Memory Safety and Type Safety
Most of the software we've come to rely on today are written in C (or run on top of a VM, which was written in C). A whole class of bugs and remotely-exploitable vulnerabilities can be attributed to programmer mistakes when dealing with manual memory management, as imposed by the C programming language.
Let's explore how to achieve memory safety and type safety within a C program, and hopefully build some primitives that, at a small runtime cost, can offer those nice guarantees to client application code.
What is Memory Safety?
A program exhibits memory-unsafe behavior when it:
- Allows reading from a memory region outside of intended buffer boundaries.
- Allows writing to a memory region outside of intended buffer boundaries.
- Allows uninitialized variables, which may draw data formerly located at that memory region.
- Allows dangling pointers, which may point to a uninitialized or a deallocated memory region.
Memory unsafety is also related to the management of memory resources:
- Stack exhaustion, caused by running out of stack space through deep recursive calls.
- Heap exhaustion, caused by running out of available heap space.
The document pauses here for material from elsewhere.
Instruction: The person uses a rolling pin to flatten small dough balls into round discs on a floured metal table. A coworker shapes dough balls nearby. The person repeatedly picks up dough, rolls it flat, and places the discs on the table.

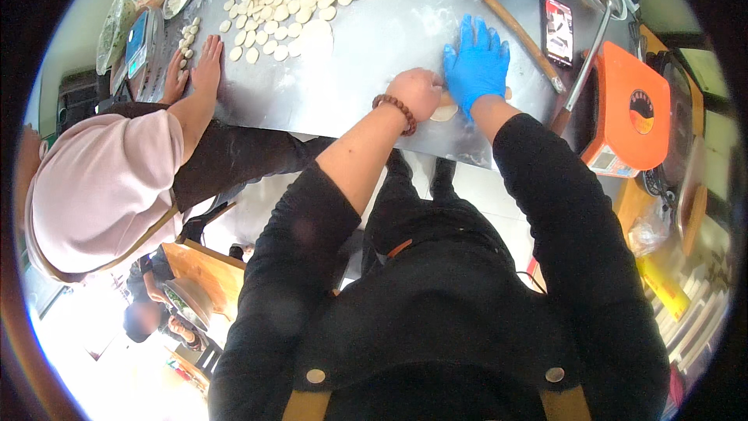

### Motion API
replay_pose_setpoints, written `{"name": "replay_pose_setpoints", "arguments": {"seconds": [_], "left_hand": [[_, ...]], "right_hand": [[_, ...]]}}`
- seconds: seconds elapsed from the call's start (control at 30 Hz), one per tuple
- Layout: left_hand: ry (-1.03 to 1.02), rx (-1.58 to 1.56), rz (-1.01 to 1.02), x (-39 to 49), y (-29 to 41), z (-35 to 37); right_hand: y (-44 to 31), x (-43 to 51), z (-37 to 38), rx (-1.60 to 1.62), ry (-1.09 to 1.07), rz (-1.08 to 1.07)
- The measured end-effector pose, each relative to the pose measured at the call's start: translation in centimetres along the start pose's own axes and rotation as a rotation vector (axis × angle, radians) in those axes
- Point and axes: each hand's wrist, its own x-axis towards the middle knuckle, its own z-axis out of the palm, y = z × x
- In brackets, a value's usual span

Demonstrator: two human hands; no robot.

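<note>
My left hand (414, 93), bare and with a wooden bead bracelet (402, 110) at the wrist, is curled low over the metal worktop (362, 93). Its fingers hide what lies under them. My right hand (478, 67) wears a blue glove. It lies flat, fingers spread, across a short wooden rolling pin (447, 98), whose far end pokes out to the right of the glove. Beneath the pin, a flat round of dough (444, 113) shows between my wrists. I cannot tell whether my left hand grips the pin or the dough.
Many small dough discs (280, 11) lie at the back. Rightward are a wooden rod (520, 38), a phone (558, 32), a ladle (590, 64) and an orange appliance (634, 105). At left, a co-worker's hands (207, 64) rest near dough pieces (188, 41) and a scale (138, 41).
</note>
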Motion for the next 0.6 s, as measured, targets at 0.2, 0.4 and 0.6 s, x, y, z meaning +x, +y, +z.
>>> {"name": "replay_pose_setpoints", "arguments": {"seconds": [0.2,0.4,0.6], "left_hand": [[-0.042,0.286,0.116,0.1,-0.9,0.5],[0.123,-0.065,-0.124,-2.3,0.3,0.7],[0.119,0.094,0.131,-0.5,-0.7,1.1]], "right_hand": [[1.8,-8.4,1.2,0.058,-0.082,-0.064],[3.3,-11.4,1.3,0.086,-0.152,-0.132],[0.8,-1.6,0.1,-0.013,-0.111,-0.082]]}}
- Double free, invalid free or mismatched free, all of which may corrupt the heap.
- Unwanted aliasing, which occurs when the same memory region is allocated twice for unrelated purposes.
What is Type Safety?
Type unsafe behavior occurs when an underlying data representation of an intended data type is interpreted as another data type.
Vijay Saraswat provides the following definition: “A language is type-safe if the only operations that can be performed on data in the language are those sanctioned by the type of the data.”